Modern defence procurement is complicated, with the need to acquire a capability not just a platform, but is proving more difficult than expected

When in 1995 the British Army selected the Boeing AH-64D Apache Longbow to meet its attack helicopter need, it was clear that the service would be achieving a massive step forward in capability. But it was equally obvious that the army was faced with an equally giant task of ensuring that the Army Air Corps got its Westland-built Apache AH1s on time, on budget and in a way that provided a meaningful operational capability.

Realising the undoubted complexity of the task, the UK Ministry of Defence, the army and others took a six-pronged approach to acquire a capability, not just a programme. This in itself was a step forward in defence procurement, a shift from the seemingly traditional "let's get the shiny new toys and worry how to use them later" approach. The six lines adopted were: delivery of equipment; development of force structures and infrastructure; development of concepts and doctrine; training; recruitment and retention of manpower; and supporting and sustaining the Apache in service.

Last week the UK's National Audit Office (NAO) released a report on progress. The good news is that the NAO, not known for giving the MoD an easy ride, found positive aspects to the programme. Deliveries are a little late, but four months is nothing to worry about, while overspend is a miserly 2.5%. The force structure and infrastructure will be in place when needed, and manpower issues appear minor. However, the training programme is way behind schedule - it should have started in September last year but is running two years late. There are issues with the military aircraft release, acquisition of defensive aids test equipment, and the support system is not fully defined.

Some of the problems are a result of removing acquisition of the weapons and training packages from the prime contract and making them separate awards. It was intended to compete the supply of pilot and groundcrew tuition, but it was then decided to award the contract without competition to a Boeing/Westland joint venture Aviation Training International (ATIL). The 30-year private finance initiative (PFI)-funded deal was predicted to save the taxpayer £23 million ($36 million). Unfortunately, the contract signed by the MoD means it has paid£34 million for courses not taken because training material was not available from Westland as prime contractor. Other training problems have incurred a £6 million cost to pay for storing around half of the Apaches after delivery.
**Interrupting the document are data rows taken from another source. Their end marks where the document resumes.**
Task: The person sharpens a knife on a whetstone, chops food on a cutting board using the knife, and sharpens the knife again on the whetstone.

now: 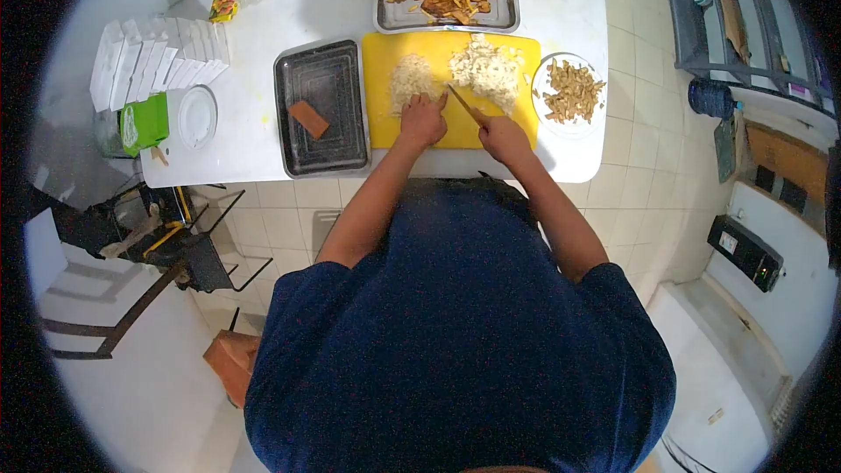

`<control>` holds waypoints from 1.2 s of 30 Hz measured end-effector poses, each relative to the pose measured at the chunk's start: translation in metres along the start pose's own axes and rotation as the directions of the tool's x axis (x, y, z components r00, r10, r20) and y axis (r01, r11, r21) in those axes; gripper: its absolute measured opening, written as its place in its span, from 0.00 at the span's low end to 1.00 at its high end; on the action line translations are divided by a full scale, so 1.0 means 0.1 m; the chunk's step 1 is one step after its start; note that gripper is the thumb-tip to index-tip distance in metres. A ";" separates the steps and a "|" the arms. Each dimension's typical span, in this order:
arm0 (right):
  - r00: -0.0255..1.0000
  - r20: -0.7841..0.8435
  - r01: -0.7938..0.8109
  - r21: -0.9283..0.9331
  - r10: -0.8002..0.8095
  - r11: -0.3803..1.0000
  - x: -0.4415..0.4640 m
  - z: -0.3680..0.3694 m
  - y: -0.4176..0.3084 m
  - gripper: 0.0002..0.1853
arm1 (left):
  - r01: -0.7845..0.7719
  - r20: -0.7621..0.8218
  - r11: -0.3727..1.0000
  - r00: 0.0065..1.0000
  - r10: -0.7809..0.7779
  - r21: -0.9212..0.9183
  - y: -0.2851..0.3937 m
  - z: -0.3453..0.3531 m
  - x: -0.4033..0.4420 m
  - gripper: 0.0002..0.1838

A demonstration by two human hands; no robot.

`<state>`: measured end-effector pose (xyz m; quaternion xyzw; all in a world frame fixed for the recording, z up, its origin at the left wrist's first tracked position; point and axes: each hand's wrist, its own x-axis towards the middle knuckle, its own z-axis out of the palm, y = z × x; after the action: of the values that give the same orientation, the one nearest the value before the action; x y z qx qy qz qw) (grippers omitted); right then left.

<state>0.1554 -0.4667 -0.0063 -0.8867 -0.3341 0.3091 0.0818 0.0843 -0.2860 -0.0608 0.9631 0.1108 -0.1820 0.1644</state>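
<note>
A yellow cutting board [381, 127] lies on the white table, bearing two piles of pale chopped food. My right hand [503, 136] is closed round the handle of a knife [464, 103], whose blade points up and left between the piles. At the lower edge of the left pile [412, 79], my left hand [424, 120] rests with its fingers spread, one finger reaching towards the blade. The right pile [487, 72] is larger and lies above the knife.
Left of the board is a dark tray [326, 153] with a brown block [308, 119]. A metal tray [384, 13] of browned pieces stands behind; a white plate [547, 125] of brown strips sits right. White boxes [144, 57] and a green pack [145, 123] stand far left.
</note>
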 end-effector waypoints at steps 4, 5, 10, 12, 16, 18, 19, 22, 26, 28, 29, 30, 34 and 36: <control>1.000 0.029 0.004 0.003 -0.004 1.000 0.03 -0.16 -0.05 0.28 | -0.008 0.002 1.000 1.000 0.008 0.015 -0.01 0.04 0.02 0.31; 1.000 0.028 0.006 -0.001 -0.006 1.000 0.04 -0.17 -0.06 0.28 | -0.005 0.007 1.000 1.000 0.005 0.019 -0.01 0.06 0.02 0.31; 0.998 0.055 0.002 0.007 -0.002 1.000 0.06 -0.18 -0.06 0.28 | 0.019 0.025 0.999 0.999 -0.020 0.038 0.01 0.07 0.01 0.32; 0.998 0.057 0.003 0.005 -0.003 1.000 0.05 -0.18 -0.06 0.28 | 0.013 0.024 0.999 1.000 -0.014 0.035 0.01 0.07 0.00 0.32; 0.998 0.065 0.004 -0.008 -0.004 1.000 0.05 -0.14 -0.05 0.28 | 0.019 0.032 0.999 0.999 -0.020 0.031 0.02 0.06 0.00 0.32; 0.997 0.075 0.005 -0.014 -0.004 1.000 0.04 -0.16 -0.06 0.28 | 0.017 0.021 1.000 1.000 -0.017 0.013 0.02 0.06 -0.01 0.32; 0.997 0.082 0.003 -0.013 -0.002 1.000 0.03 -0.18 -0.07 0.28 | 0.016 0.016 1.000 1.000 -0.016 0.003 0.02 0.05 -0.02 0.32; 0.995 0.098 0.000 -0.024 0.003 1.000 0.03 -0.21 -0.10 0.28 | 0.017 0.012 1.000 1.000 -0.017 -0.001 0.02 0.05 -0.02 0.32; 0.999 0.046 -0.005 0.000 0.005 1.000 0.04 -0.15 -0.08 0.27 | 0.023 0.026 1.000 0.999 -0.023 0.004 0.02 0.05 -0.01 0.32; 0.998 0.058 0.015 -0.038 -0.012 0.999 0.06 -0.06 -0.05 0.28 | 0.024 0.033 1.000 0.999 -0.025 0.013 0.02 0.06 -0.01 0.31; 0.998 0.065 0.025 -0.057 -0.021 0.998 0.07 -0.01 -0.03 0.28 | 0.024 0.035 1.000 0.999 -0.024 0.014 0.02 0.07 0.00 0.31; 0.998 0.063 0.026 -0.072 -0.022 0.997 0.07 0.05 -0.03 0.28 | 0.023 0.038 1.000 0.999 -0.024 0.015 0.02 0.07 0.00 0.31; 1.000 0.000 0.026 -0.066 -0.026 0.997 -0.03 0.30 -0.02 0.29 | 0.017 0.023 0.999 1.000 -0.018 0.038 0.03 0.09 0.00 0.31; 0.999 -0.045 0.029 -0.015 -0.030 0.999 -0.07 0.34 0.05 0.29 | 0.020 0.054 0.999 0.998 -0.022 0.029 0.03 0.09 0.01 0.31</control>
<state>0.1335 -0.4765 -0.0318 -0.8890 -0.3475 0.2852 0.0877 0.0833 -0.2919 -0.0680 0.9588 0.1139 -0.2114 0.1516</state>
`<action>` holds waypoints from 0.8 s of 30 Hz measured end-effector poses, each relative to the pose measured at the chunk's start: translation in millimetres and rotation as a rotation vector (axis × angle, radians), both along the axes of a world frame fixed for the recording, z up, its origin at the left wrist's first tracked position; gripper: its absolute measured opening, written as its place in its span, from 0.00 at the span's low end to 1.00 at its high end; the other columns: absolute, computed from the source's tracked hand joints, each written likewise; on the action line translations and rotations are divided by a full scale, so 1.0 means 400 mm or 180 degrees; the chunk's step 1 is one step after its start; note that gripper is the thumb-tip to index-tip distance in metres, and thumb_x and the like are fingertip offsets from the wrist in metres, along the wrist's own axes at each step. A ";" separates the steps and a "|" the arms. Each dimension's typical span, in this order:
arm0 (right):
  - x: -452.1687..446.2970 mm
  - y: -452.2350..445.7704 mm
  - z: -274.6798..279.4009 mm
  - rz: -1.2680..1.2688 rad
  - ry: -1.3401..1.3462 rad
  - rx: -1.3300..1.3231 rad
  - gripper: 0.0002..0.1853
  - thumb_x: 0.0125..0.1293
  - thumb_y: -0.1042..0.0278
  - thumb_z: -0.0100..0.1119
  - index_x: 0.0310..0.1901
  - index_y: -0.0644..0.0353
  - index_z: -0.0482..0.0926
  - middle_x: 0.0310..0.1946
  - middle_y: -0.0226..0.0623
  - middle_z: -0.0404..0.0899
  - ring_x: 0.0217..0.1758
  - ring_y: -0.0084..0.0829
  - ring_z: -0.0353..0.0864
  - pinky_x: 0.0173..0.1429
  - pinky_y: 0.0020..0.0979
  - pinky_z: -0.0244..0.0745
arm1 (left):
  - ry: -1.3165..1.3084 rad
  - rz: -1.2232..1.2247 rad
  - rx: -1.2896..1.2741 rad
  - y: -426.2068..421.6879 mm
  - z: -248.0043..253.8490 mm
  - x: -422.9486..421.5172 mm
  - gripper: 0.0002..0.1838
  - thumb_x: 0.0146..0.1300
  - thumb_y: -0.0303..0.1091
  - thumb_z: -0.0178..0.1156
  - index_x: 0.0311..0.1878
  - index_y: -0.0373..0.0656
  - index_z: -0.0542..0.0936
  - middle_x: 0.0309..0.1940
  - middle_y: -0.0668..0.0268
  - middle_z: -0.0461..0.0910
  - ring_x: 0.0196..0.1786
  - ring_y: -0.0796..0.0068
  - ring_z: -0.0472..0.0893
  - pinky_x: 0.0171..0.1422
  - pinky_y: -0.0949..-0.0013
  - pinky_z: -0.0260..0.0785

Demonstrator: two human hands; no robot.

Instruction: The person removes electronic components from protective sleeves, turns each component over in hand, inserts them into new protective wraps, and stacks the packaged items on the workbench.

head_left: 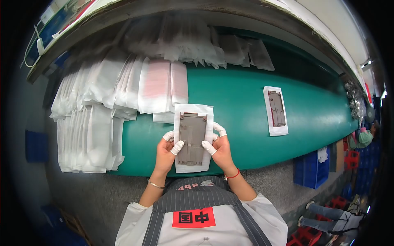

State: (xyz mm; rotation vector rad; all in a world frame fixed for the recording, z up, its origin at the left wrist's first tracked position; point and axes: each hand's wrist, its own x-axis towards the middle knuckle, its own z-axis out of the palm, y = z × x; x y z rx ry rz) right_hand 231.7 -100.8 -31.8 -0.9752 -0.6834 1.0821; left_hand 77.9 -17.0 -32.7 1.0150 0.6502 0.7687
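My left hand (167, 149) and my right hand (218, 146), with white covers on the fingertips, hold a brown-grey plastic panel (192, 137) lying on a white sleeve (178, 123). Both thumbs press on the panel's side edges, while the other fingers are at the sides and partly hidden behind the sleeve. The held pair is above the front edge of the green table (242, 143). Further right on the table lies a similar brown panel (277, 108) on a white sheet (282, 132).
Many white sleeves (96, 137) are piled at the left, and more (180, 41) lie along the back under a shelf edge (205, 7). Blue crates (305, 170) stand below the table at the right. Near red stools (338, 202), a person's legs (326, 217) show at the lower right.
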 end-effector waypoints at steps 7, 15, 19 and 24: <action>0.029 0.004 -0.004 0.0031 -0.0002 -0.0206 0.37 0.51 0.85 0.59 0.61 0.61 0.49 0.50 0.45 0.68 0.53 0.31 0.70 0.55 0.32 0.68 | 0.0113 -0.0126 0.0000 -0.004 -0.004 0.016 0.19 0.54 0.21 0.58 0.51 0.36 0.68 0.45 0.64 0.73 0.48 0.77 0.73 0.52 0.75 0.66; 0.492 -0.102 0.045 -0.0952 -0.1418 -0.0754 0.33 0.50 0.84 0.59 0.57 0.61 0.56 0.44 0.40 0.72 0.48 0.27 0.72 0.51 0.29 0.69 | 0.0414 -0.0475 0.0154 -0.008 -0.045 0.027 0.25 0.53 0.19 0.58 0.56 0.36 0.66 0.45 0.61 0.73 0.44 0.75 0.74 0.48 0.75 0.67; 0.690 -0.159 0.037 -0.1181 -0.1287 -0.1083 0.30 0.52 0.83 0.56 0.57 0.67 0.57 0.44 0.44 0.73 0.47 0.30 0.72 0.52 0.28 0.68 | 0.0412 -0.0443 0.0160 -0.004 -0.056 0.019 0.23 0.54 0.20 0.56 0.55 0.35 0.66 0.45 0.60 0.73 0.44 0.75 0.74 0.48 0.75 0.67; 0.783 -0.167 0.006 -0.1090 -0.1642 -0.1683 0.27 0.51 0.81 0.56 0.55 0.67 0.61 0.43 0.45 0.74 0.47 0.31 0.73 0.50 0.30 0.68 | 0.0331 -0.0404 0.0122 0.000 -0.062 0.014 0.22 0.56 0.21 0.54 0.55 0.35 0.66 0.45 0.60 0.73 0.44 0.74 0.75 0.47 0.75 0.68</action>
From the evidence in the NAO report, the MoD has taken a best-practice approach to the Apache, and it should be given a pat on the back for concentrating on acquiring the capability and not just the platform. However, the ministry does seem to have ignored commonsense in a number of areas.

Perhaps the most shocking slip was a £120 million spares package contract awarded to Westland to support the first 30 months of flying. That two-and-a-half year period ended on 31 October - last week - and unfortunately, because training is delayed and the number of flying hours about two-thirds fewer than planned, around 67% of the spares spend has gone to waste. The situation is exacerbated by a failure to agree the follow-on contract and the British Army could be faced with key spares shortages, particularly of long lead items. The NAO recommends in its report that more risk should have been transferred to the contractor by linking payments to measures of actual activity, such as flying hours.

Having learned some tough lessons on the Apache contract, the MoD should now set out to make sure that it learns from its mistakes and does not repeat them on future contracts. The ministry should create a team or organisation or invest in some software package that will drive home to all those involved in spending the taxpayers' money how to use the funds wisely. Not only should it learn from the NAO's latest report, but also from best practice it has established elsewhere in the procurement chain. For instance, "linking payments to measures of actual activity" is a standard way of paying for PFI services, so why not in the case of the Apache contractor spares package? However, on a cautionary note, the armed forces and those around them have a tendency to perform procedures "by numbers" rather than applying the right processes to suitable problems. This is as harmful as not learning important lessons.

The MoD can take some heart from the NAO's report. The ministry has used initiative and escaped from outdated methods of doing business, but now it must ensure that some hard lessons are not wasted.